It’s Time to Redefine AI Accuracy for Collections and Loan Servicing

Almost everyday at Prodigal we talk with companies that are looking for AI-powered loan servicing and account receivable management (ARM) solutions. Most of the time, their goal is to use AI to do more with fewer agents, while improving compliance and customer satisfaction.

The accuracy of our AI is one of the most common things that future customers ask us about. AI providers frequently toss out numbers like “75% accurate,” “80% accurate,” and so on. The thing is, the definition of “accuracy” is wildly inconsistent.
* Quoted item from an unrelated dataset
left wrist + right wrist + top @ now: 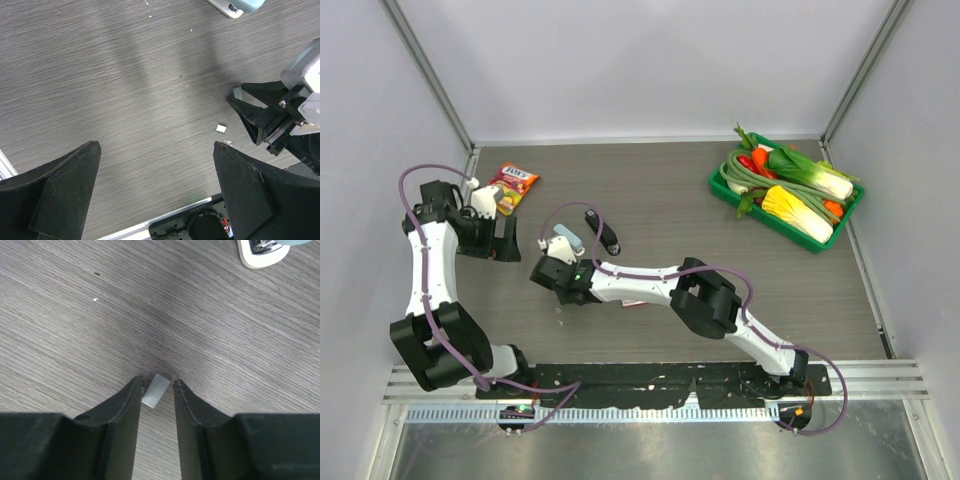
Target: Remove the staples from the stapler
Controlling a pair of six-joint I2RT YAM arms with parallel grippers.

We don’t think anyone set out to be misleading, but the reality is, people shopping for AI are mistakenly comparing orantangs to corgis (or apples to oranges, if you prefer). The only fair thing to do is agree on one definition of accuracy that we hold everyone to. We’ll get there, but first, let’s agree on what accuracy isn’t.

Taking Words at Face Value Doesn’t Cut It

Here’s a scenario: It’s mid-July in Arizona–a toasty 92 degrees fahrenheit–and the sun is beating down on your running group as your watch vibrates to confirm you just finished your fifth mile. A friend turns to you, panting, and says, “Jeesh, I’m on fire!” 

Do you panic, call 911, and run for a fire extinguisher? No, that’d be ridiculous. 

Even though you heard every word your friend said (100% accuracy), you’re a human that knows better than to take those words literally. You consider context and sentiment too, so you understand that your friend was just expressing that she felt overheated. 

Put simply, as a human being, you innately understand the meaning and intention behind the words people say. That’s exactly what Prodigal’s AI does too.

Prodigal’s AI Rivals Human Levels of Understanding

Prodigal’s real-time and post-call solutions are powered by a first-of-its-kind AI Intent Engine. While transcribing voice to text, rather than focusing on the literal words someone says, our AI Intent Engine simultaneously considers account data, word choice, and emotional cues–like pitch and toneand evaluates everything in the greater context of the full conversation.

So, if our AI was out with you on that midsummer desert jog, it would be smart enough to offer your friend a bottle of water, instead of spraying her in the face with a chemical fire suppressant. That’s because Prodigal’s AI grasps the meaning and intention behind people’s words–just like humans.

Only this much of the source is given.